What you should do | Find all lines below containing the string "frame" and return them.

====== Data shown ======

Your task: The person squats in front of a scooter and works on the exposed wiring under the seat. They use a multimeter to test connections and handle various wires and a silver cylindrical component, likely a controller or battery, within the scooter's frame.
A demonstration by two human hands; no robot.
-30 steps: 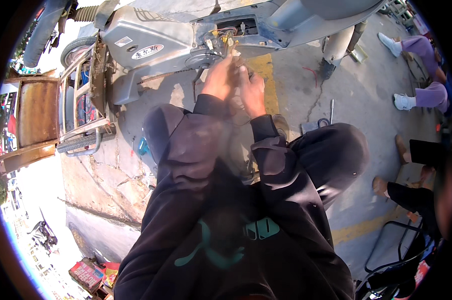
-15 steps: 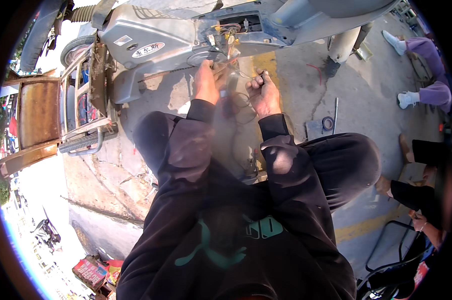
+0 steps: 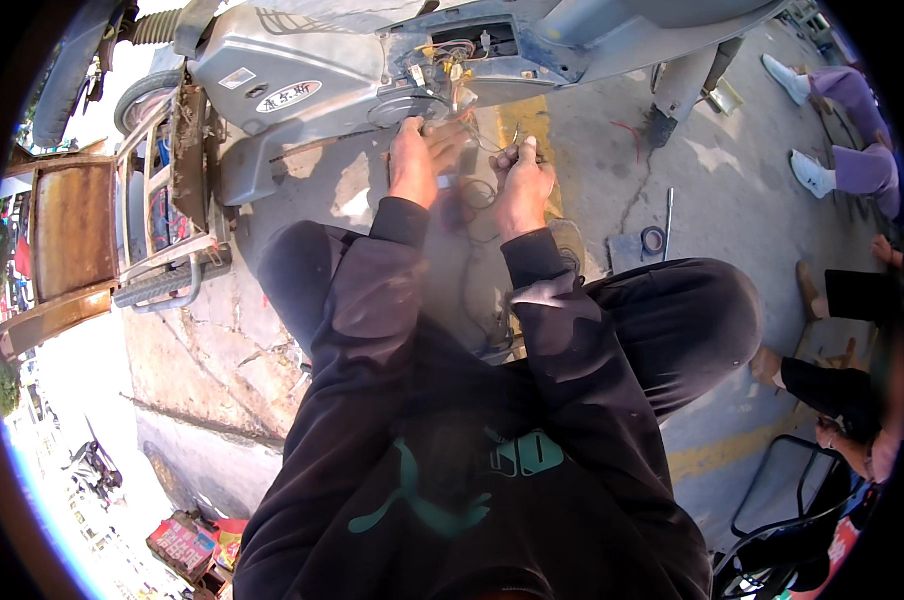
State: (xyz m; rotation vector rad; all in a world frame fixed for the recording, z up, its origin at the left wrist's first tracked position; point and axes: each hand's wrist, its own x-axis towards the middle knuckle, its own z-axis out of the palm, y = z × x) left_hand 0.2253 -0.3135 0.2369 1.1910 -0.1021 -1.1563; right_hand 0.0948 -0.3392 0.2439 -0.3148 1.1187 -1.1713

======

Written solution |
Your task: The person squats in front of a scooter and works on the exposed wiring under the seat. They use a multimeter to test connections and handle various wires and a silver cylindrical component, likely a controller or battery, within the scooter's frame.
State: (xyz m; rotation vector rad; all in a world frame fixed for the recording, z up, its origin at the left wrist's first tracked position; point and axes: each hand's wrist, its own x-axis towards the middle knuckle, its own z-axis out of the palm, y = z × x) left_hand 0.2253 -0.3135 0.2369 1.1910 -0.1021 -1.1563; right_hand 0.0948 -0.3392 0.2439 -0.3148 1.1187 -1.1713

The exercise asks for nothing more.